6 cultural norms you didn’t know about Ukraine

A country that’s seemingly young, especially in Europe, Ukraine culture has a number of surprises under its sleeve. For instance, in one form or another, the country has actually been around for centuries, since ​​879. Despite its current status which was formed in 1991, the entity has a far richer, and far older, culture than most realize.

Take a look at these interesting bits of Ukraine culture and see what we can learn from them in the modern-day. 

1. Its culture is heavily influenced by the Eastern Orthodox Church

ukraine culture tapestry
A tapestry of Ukraine with traditional tapestry designs.

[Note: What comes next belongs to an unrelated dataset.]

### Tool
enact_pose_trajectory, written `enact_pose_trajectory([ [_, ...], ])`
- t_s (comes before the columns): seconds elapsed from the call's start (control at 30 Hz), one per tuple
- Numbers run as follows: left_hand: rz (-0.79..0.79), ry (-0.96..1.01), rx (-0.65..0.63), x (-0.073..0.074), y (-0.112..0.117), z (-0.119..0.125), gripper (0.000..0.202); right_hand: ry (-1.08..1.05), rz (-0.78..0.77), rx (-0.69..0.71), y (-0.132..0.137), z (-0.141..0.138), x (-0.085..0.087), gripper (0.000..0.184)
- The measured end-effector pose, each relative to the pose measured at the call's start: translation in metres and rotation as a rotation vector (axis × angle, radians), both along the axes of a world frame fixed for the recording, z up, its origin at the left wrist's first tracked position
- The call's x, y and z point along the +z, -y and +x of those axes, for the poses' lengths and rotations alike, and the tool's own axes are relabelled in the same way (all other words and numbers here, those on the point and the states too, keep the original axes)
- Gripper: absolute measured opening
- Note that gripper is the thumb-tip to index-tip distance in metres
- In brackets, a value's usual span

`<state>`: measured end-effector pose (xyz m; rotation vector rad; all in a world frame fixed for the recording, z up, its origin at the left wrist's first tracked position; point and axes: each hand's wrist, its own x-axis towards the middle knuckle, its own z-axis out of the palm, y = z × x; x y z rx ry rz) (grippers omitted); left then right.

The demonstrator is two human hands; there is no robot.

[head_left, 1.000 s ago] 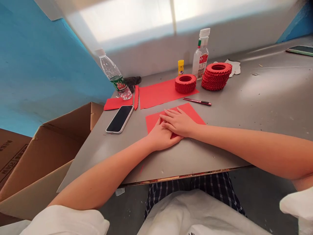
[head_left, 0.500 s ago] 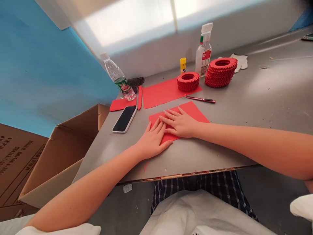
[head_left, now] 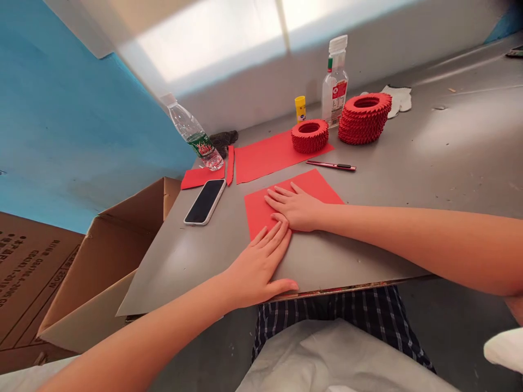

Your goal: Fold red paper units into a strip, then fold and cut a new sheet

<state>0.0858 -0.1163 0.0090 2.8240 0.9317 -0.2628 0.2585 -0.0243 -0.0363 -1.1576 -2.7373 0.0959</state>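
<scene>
A sheet of red paper [head_left: 322, 188] lies flat on the grey table near its front edge. My right hand [head_left: 297, 209] rests palm down on it with the fingers spread. My left hand [head_left: 259, 267] is stretched out at the sheet's near edge, fingertips on the paper and against the right hand's fingers, thumb out toward the table edge. Neither hand grips anything. Beyond the sheet lies a pink utility knife [head_left: 332, 165], and behind it a larger red paper [head_left: 261, 158] with a ring of folded red paper [head_left: 309, 137] on its right part.
A taller stack of folded red rings [head_left: 364, 120] stands by a clear bottle [head_left: 335, 90] and a yellow glue stick [head_left: 300, 109]. On the left are a phone [head_left: 205, 202], a tilted water bottle [head_left: 200, 142] and red strips [head_left: 230, 166]. An open cardboard box [head_left: 93, 267] adjoins the table.
My left hand has slid toward me, off most of the sheet to its near edge. My right hand stays flat on the paper. The view has shifted slightly.
</scene>
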Motion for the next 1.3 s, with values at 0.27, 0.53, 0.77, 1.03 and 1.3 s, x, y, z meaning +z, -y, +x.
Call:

Other players include Slavic mythology, as well as Russian and Belarusian cultures. With so many governmental adjustments over the decades, Ukraine has been introduced to many different cultures and religions. However, many Ukrainians, especially in generations past, fought hard to keep their original traditions alive. 

2. Ukrainians celebrate many non-religious holidays

ukraine culture christmas
A depiction of Christmas with native history in place.

The most popular ones include: 

Vechornysti, a gathering of young people to tell jokes, play music, eat and meet romantic partners. It’s most commonly celebrated in fall, after agriculture work has ceased.

Kupala Night, the shortest day of the year, usually toward the beginning of July. To celebrate, Ukrainians collect herbs, light bonfires, and bathe in the river. 

Malanka, where young men gather to sing Christmas carols in order to keep bad spirits away. They are joined by one elder and each carries a stick as they sing from midnight on Christmas Eve until dawn. 

Maslenitsa week, where they celebrate the end of winter, eat pancakes for an entire week, and celebrate with time outside with family and friends. We’re totally down for the pancake idea! 

A popular saying when they gather translates to, “Together we are many! We cannot be defeated!” 

3. Refused proposals are met with a pumpkin 

In order to propose, Ukrainian men arrive at their intended’s parents’ home and “bargain” for their hand in marriage. Traditionally, actual prices would be negotiated, along with goods that could be exchanged to prove the bride’s value. 

If the proposal was denied by either the potential bride or the family, the groom was sent home with a pumpkin. This was so he wouldn’t leave empty-handed. Therefore, seeing a man walking with a pumpkin, likey with a frown, means he was turned down. 

4. They distrust the government 

Just 12% of Ukrainians are said to have trust in leading officials. There is much corruption in Ukraine, leading to a common lack of faith. They have common sayings about disobeying rules, especially traffic laws. 

5. They wear their hearts on their sleeve

ukraine culture kupala night
Ukrainians celebrating Kupala Night.

Stereotypically, Ukrainians are known for being loud, emotional and extremely friendly. They never met a person they didn’t know, and aren’t afraid to tell you what they’re feeling in the moment. At least, that’s a common association of the culture. 

6. “New” New Years and “Old” New Years

Yes in Ukraine, they celebrate twice. Due to a discrepancy when they were changing calendars from Julian to Gregorian, there were two dates listed New Year’s Day. Not wanting to miss out on a chance to celebrate, they now simply do it twice.